Another challenge for generating hPIPAC is that the expanded abdomen is saturated with water during CO2 laparoscopy. Again, physical laws predict that it is extremely difficult or even impossible to warm up the target, diseased peritoneal tissue with heated, dry CO2. The temperature range of therapeutic hyperthermia lies between 41 and 43 °C. Using an advanced device with forced circulation of heated, dry CO2, the group of Kim generated intraperitoneal temperatures between 38.8 and 40.2 °C, which might appear relatively low [16]. Moreover, the technology infrastructure needed for generating hPIPAC seems expensive, complicated, and regulatory approval of this technology might be challenging.

Another group claimed that they developed an innovative technology (Hyperthermic intracavitary nanoaerosol therapy, HINAT) generating a nanometer-sized hyperthermic (41 °C) drug aerosol with a heatable liquid atomization unit (LAU) [23]. However, the authors report that “HINAT-LAU analyses were performed with an unheated aerosol” and provide no data on the temperature of the target tissue in their experiments. Thus, at the present point of time, the proof of concept of the ability of HINAT-LAU technology to generate and maintain therapeutic hyperthermia has not yet been delivered.

Building upon the reported experience of Kim co-author [16], our approach was to start with existing, certified industry-standard device, to combine and modify them in order to facilitate later clinical implementation. Moreover, we decided to warm-up humid CO2 instead of dry CO2 to increase energy transport and heat delivery into peritoneal tissue. Using this strategy, we demonstrated the feasibility of hPIPAC in an ex-vivo model, under experimental conditions close to clinical reality. However, this task was more challenging than expected, and combination of three devices (Humigard®, heating cuffs of the angioinjector and infrared device) was needed to ensure hyperthermic conditions over the time required (30 min). The beauty of PIPAC is the simplicity of the current set-up, and it is unclear if a more complex technology like hPIPAC is likely to be accepted by the clinical users. Whereas the use of CE-certified devices such as the Humigard® device and the Chemo-HP® angioinjector is possible in clinical practice, this is not the case for the infrared heating device yet. This infrared device was used in the 1990ies for liver hemostasis during laparoscopic liver resection. The device has lost its CE-certification in the meantime, and a new certification under the new European Medical Device Regulation is needed. This certification might be challenging to obtain due to potential risks (burns of intraabdominal organs) associated with this particular device.

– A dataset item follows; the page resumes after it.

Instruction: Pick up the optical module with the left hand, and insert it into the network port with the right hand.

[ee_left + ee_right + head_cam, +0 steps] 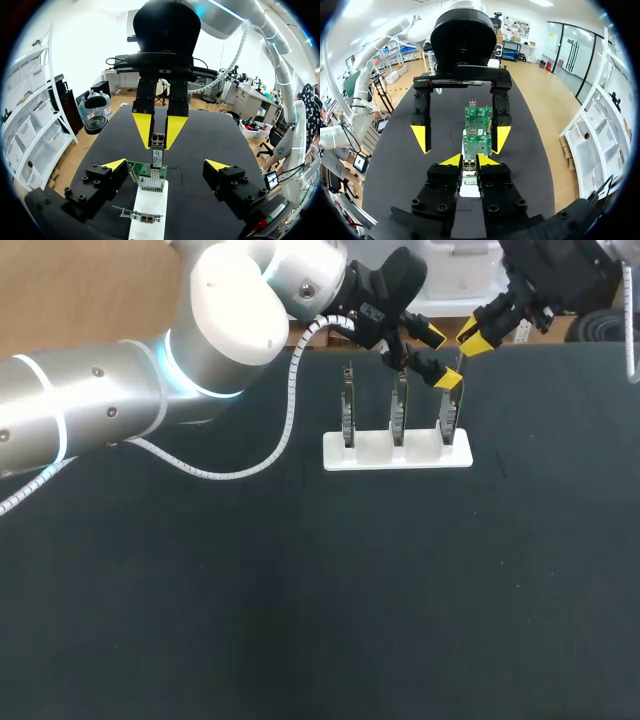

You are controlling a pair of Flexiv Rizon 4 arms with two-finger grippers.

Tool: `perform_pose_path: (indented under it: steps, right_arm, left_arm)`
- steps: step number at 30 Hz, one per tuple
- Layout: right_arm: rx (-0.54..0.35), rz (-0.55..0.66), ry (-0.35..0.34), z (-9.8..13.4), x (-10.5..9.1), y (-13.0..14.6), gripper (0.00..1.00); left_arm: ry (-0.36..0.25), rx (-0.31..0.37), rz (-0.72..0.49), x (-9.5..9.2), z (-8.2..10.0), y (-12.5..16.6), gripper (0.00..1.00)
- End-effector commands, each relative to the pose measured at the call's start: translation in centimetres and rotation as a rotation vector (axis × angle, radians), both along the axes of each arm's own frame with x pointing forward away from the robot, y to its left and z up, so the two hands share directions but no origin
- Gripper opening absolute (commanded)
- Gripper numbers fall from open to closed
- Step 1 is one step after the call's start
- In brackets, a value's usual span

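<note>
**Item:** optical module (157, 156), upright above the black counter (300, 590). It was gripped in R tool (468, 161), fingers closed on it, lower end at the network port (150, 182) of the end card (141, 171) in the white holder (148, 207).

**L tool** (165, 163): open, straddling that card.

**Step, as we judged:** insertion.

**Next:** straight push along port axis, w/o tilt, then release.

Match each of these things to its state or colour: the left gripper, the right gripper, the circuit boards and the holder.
Things:
1. left gripper
2. right gripper
3. circuit boards
4. holder

States:
A. white
B. shut on the optical module
C. open
D. standing upright

Pairs: 1-C, 2-B, 3-D, 4-A.
</note>
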State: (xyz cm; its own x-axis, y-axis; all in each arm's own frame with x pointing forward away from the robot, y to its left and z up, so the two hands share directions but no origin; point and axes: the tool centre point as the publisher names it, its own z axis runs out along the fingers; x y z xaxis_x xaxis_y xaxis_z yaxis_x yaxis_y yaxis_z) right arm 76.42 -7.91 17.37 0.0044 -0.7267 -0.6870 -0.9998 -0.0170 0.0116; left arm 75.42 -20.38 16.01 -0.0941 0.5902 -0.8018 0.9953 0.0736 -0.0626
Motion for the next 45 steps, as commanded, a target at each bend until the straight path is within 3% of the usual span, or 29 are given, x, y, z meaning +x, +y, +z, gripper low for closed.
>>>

Although we were technically successful in developing a relatively simple, effective, and affordable technology for hPIPAC, several challenges remain ahead. First, we have not demonstrated that hPIPAC has superior pharmacological properties as compared to PIPAC. Moreover, in-vivo experiments will be needed to confirm the biological advantages of hPIPAC versus other drug delivery techniques. Industrial and regulatory challenges have to be addressed before the first-in-human application. Then, controlled clinical trials will be needed to demonstrate the safety and efficacy of hPIPAC in human patients.

Even if such trials are successful, hPIPC will be required to document its superiority over existing or future comparators. hPIPAC is not the only research road to optimize the target tissue effect of intraperitoneal drug delivery. Other options are, for example, longer duration of exposition, increasing intraperitoneal pressure, ádvanced drug formulations, and electrostatic precipitation PIPAC (ePIPAC) [23,24,25,26,27].

In summary, we introduce a technology able to generate and maintain therapeutic hyperthermia between 41 and 43 °C in an ex-vivo model of peritoneal tissue. The technology proposed is relatively simple and might find a way to clinical application. The next steps are to investigate in functional models if hPIPAC offers pharmacological and/or biological benefits in the therapy of peritoneal metastasis, such as increased drug tissue concentration and penetration, tumor-selective cytotoxicity, increase immune response to cancer cells, or enhance the effect of chemotherapy.